[What the task requires]
Copy out the data word for word, without any of its pictures.

[Collected material]

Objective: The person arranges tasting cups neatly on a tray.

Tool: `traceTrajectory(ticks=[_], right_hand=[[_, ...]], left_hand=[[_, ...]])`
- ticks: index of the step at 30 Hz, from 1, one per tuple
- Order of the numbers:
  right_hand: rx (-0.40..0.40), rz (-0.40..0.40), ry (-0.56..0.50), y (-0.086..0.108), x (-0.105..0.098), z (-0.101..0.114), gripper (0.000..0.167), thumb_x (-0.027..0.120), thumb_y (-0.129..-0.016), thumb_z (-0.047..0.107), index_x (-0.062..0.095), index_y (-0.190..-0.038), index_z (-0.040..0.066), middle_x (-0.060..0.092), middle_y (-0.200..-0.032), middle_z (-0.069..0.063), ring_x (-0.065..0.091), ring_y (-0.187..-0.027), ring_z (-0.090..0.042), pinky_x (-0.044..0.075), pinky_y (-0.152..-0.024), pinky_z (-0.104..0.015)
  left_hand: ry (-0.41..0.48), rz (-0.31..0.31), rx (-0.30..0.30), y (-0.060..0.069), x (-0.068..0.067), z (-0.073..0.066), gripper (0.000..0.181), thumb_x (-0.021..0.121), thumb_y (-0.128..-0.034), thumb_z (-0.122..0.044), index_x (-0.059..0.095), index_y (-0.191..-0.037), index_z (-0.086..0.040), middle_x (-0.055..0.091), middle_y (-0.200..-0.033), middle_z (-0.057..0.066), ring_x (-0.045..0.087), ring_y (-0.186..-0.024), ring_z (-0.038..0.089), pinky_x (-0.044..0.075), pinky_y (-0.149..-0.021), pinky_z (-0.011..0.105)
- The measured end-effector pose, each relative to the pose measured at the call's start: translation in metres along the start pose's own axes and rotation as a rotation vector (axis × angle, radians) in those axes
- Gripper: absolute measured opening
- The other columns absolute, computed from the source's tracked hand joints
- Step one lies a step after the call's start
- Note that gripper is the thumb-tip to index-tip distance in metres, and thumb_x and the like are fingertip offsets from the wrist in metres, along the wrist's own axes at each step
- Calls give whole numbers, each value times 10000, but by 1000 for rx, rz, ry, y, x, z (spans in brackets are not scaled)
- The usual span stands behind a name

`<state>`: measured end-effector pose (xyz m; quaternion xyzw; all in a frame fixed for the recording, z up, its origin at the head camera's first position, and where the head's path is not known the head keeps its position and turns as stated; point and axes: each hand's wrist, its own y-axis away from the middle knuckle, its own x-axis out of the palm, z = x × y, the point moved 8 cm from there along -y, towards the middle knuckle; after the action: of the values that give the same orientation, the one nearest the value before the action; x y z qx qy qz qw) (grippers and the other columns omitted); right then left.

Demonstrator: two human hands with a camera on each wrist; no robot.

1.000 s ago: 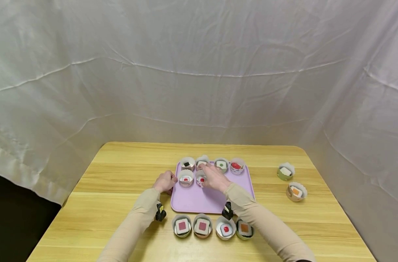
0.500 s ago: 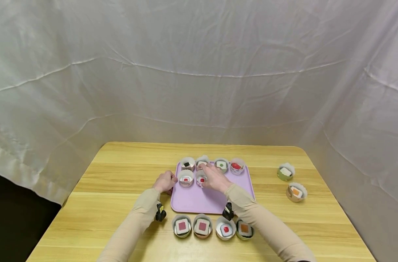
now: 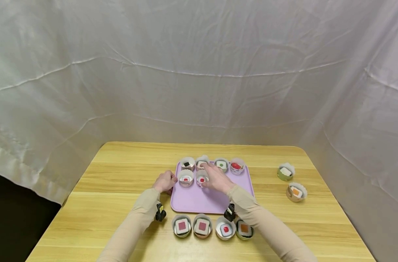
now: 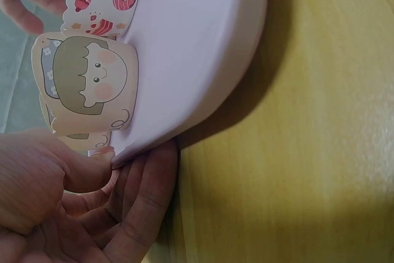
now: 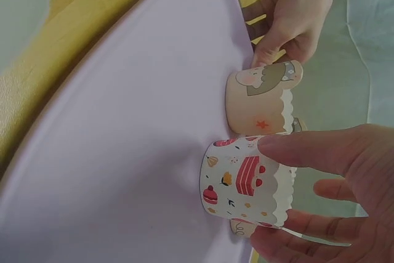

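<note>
On the lilac tray (image 3: 195, 201), several paper baking cups with small block-like pieces inside stand at the back left and along the far edge. My left hand (image 3: 165, 181) pinches the tray's left rim, thumb on top and fingers underneath, as the left wrist view shows. With my right hand (image 3: 216, 178) I hold a white paper cup (image 5: 237, 183) printed with cakes, thumb on one side and fingers on the other. A white piece with a red spot sits in it. Just left of it is a beige cup (image 4: 98, 84) printed with a child's face.
Nearer me, in front of the tray, several cups form a row, among them a cup with a pink-centred piece (image 3: 182, 226). On the right side of the table lie a green cup (image 3: 285, 174) and a brown cup (image 3: 295, 194). A pale curtain (image 3: 199, 91) hangs behind.
My right hand has shifted slightly to the right, and the cake-printed cup has moved a little that way with it. My left hand has stayed on the tray rim.
</note>
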<state>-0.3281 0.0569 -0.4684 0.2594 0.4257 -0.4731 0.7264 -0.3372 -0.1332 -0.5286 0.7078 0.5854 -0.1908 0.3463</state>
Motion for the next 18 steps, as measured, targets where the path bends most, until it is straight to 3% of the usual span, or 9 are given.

[Solution]
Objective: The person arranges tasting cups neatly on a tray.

Tool: `traceTrajectory(ticks=[_], right_hand=[[_, ...]], left_hand=[[_, ...]])`
- ticks: index of the step at 30 Hz, from 1, one per tuple
- Order of the numbers:
  right_hand: rx (-0.40..0.40), rz (-0.40..0.40), ry (-0.56..0.50), y (-0.086..0.108), x (-0.105..0.098), z (-0.101..0.114), gripper (0.000..0.167), thumb_x (-0.027..0.120), thumb_y (-0.129..-0.016), thumb_z (-0.047..0.107), index_x (-0.062..0.095), index_y (-0.190..-0.038), index_z (-0.040..0.066), middle_x (-0.060..0.092), middle_y (-0.200..-0.032), middle_z (-0.069..0.063), ring_x (-0.065..0.091), ring_y (-0.187..-0.027), ring_z (-0.090..0.042), pinky_x (-0.044..0.075), pinky_y (-0.152..-0.024), pinky_z (-0.104..0.015)
  left_hand: ry (-0.41..0.48), rz (-0.31..0.31), rx (-0.30..0.30), y (-0.060..0.069), x (-0.068..0.067), z (-0.073..0.066), gripper (0.000..0.181), thumb_x (-0.021..0.121), thumb_y (-0.128..-0.034), thumb_z (-0.122..0.044), index_x (-0.059..0.095), index_y (-0.191..-0.037), index_z (-0.086..0.040), middle_x (-0.055..0.091), middle_y (-0.200..-0.033), middle_z (-0.057..0.066), ring_x (-0.045..0.087), ring_y (-0.186..-0.024), ring_z (-0.038..0.089), pinky_x (-0.044..0.075), pinky_y (-0.149..-0.021), pinky_z (-0.011..0.105)
- The measured end-effector pose, each relative to the pose measured at the call's start: translation in metres along the start pose's own axes and rotation as a rotation vector (axis × angle, radians) in those axes
- Gripper: absolute measured opening
- The other columns absolute, computed from the source's tracked hand joints
- Step one lies a step after the call's start
- Note that gripper is the thumb-tip to index-tip distance in metres, and thumb_x and the like are fingertip offsets from the wrist in metres, along the wrist's own axes at each step
- Calls give whole numbers, each value times 10000, but by 1000 for rx, rz, ry, y, x, z (spans in brackets are not scaled)
- The usual span stands behind a name

`<state>`: measured end-effector pose (xyz m; quaternion xyzw; all in a frame fixed for the recording, z up, its origin at the head camera's first position, and where the head's path is not known the head keeps its position and turns as stated; point and axes: each hand's wrist, its own y-axis away from the middle knuckle, its own x-axis out of the palm, z = x × y, the point moved 8 cm from there along -y, towards the middle knuckle; after the action: of the values that give the same orientation, the one nearest the value before the action; x y z qx qy qz qw) (grippers and the other columns omitted); right then left.

Demonstrator: two human hands with a camera on each wrist; no robot.

1.000 s ago: 
0.500 s ago: 
now: 
now: 
now: 

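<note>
On the lilac tray (image 3: 195, 201), several paper baking cups with small block-like pieces inside stand at the back left and along the far edge. My left hand (image 3: 165, 181) pinches the tray's left rim, thumb on top and fingers underneath, as the left wrist view shows. With my right hand (image 3: 216, 178) I hold a white paper cup (image 5: 237, 183) printed with cakes, thumb on one side and fingers on the other. A white piece with a red spot sits in it. Just left of it is a beige cup (image 4: 98, 84) printed with a child's face.
Nearer me, in front of the tray, several cups form a row, among them a cup with a pink-centred piece (image 3: 182, 226). On the right side of the table lie a green cup (image 3: 285, 174) and a brown cup (image 3: 295, 194). A pale curtain (image 3: 199, 91) hangs behind.
My right hand has shifted slightly to the right, and the cake-printed cup has moved a little that way with it. My left hand has stayed on the tray rim.
</note>
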<state>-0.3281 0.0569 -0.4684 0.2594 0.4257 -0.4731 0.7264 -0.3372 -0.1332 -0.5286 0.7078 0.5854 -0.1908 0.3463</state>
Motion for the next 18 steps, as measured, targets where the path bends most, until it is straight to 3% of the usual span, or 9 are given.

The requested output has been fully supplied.